## TASK INSTRUCTIONS
Work through the entries below line by line and give the number of lines with the string "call", nothing else.

= Beginning of Section =

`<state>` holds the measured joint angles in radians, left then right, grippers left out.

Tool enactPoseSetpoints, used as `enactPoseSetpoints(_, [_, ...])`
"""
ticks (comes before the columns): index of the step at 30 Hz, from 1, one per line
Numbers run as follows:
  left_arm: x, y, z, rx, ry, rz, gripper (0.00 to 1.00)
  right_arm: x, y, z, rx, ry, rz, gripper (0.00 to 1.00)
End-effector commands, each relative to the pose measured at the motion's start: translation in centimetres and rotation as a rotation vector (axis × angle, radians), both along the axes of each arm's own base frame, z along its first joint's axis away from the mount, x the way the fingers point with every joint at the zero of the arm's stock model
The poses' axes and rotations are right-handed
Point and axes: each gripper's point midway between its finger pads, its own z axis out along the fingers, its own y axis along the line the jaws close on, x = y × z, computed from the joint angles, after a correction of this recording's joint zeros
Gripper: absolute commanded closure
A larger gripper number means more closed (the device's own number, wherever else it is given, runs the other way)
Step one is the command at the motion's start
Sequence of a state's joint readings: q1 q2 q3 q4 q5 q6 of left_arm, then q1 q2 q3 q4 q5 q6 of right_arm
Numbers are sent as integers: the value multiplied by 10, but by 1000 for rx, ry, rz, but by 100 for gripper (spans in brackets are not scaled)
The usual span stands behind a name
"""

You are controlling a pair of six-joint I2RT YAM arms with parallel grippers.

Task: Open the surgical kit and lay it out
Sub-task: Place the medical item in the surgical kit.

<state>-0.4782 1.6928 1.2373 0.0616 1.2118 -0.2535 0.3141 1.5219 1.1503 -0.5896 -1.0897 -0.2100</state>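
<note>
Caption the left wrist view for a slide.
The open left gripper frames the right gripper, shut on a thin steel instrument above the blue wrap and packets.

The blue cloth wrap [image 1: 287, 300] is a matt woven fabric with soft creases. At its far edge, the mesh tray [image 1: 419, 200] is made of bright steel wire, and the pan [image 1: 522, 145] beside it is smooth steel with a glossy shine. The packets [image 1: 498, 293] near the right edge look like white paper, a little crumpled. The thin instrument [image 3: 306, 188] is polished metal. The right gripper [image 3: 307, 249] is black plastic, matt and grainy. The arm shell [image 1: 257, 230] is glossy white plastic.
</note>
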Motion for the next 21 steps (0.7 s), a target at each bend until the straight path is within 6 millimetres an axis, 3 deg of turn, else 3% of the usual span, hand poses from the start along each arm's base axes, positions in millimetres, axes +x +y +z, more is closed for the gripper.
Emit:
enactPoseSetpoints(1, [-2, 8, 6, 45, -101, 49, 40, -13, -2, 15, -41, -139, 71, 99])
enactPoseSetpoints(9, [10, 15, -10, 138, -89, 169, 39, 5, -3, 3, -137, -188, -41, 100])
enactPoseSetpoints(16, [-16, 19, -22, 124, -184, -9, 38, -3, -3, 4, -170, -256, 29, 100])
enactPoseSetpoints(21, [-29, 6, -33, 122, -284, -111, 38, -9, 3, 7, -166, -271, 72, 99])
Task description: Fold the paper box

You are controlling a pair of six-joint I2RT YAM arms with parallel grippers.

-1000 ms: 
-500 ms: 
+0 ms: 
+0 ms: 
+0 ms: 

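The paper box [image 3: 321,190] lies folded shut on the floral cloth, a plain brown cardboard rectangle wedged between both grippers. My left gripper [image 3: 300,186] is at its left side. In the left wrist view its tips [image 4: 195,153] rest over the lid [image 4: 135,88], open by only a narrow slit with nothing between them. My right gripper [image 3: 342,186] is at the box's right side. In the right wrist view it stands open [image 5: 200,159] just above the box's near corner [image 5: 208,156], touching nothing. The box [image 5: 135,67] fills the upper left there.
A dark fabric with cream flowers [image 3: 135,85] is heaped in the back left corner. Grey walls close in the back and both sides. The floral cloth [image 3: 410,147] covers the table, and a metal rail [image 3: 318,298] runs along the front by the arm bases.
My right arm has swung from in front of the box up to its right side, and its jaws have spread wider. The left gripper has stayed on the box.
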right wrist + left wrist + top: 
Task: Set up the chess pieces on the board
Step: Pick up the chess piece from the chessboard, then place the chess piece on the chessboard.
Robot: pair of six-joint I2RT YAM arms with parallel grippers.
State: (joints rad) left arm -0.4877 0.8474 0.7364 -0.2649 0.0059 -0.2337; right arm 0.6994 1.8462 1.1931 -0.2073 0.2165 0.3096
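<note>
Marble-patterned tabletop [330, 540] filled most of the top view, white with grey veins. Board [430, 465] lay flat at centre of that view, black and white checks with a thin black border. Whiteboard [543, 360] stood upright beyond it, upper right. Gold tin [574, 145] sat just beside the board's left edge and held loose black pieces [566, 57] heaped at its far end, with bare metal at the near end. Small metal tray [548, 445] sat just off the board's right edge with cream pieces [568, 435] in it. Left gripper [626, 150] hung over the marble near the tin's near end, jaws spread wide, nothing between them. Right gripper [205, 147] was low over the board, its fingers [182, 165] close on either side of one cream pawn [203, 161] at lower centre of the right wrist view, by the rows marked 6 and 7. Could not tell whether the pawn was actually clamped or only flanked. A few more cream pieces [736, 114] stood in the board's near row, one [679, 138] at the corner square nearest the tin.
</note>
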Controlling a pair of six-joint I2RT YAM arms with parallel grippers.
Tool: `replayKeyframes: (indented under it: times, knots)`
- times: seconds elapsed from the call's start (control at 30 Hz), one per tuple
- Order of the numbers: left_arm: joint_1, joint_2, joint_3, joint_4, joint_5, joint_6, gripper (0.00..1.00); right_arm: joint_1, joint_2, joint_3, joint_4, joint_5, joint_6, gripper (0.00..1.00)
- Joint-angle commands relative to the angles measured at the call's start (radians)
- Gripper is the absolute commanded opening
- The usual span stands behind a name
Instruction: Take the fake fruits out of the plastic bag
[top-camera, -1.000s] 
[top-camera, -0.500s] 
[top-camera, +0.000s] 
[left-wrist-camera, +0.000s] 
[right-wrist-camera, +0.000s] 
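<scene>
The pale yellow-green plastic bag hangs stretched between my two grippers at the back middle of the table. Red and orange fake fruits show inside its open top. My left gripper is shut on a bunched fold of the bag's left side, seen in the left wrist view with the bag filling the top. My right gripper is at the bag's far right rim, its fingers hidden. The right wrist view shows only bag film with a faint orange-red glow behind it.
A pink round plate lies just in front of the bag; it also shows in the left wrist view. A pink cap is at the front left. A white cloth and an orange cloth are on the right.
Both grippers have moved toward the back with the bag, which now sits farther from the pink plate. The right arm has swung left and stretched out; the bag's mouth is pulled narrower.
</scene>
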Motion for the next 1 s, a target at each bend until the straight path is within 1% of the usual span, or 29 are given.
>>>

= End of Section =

## OUTPUT OF THE EXERCISE
2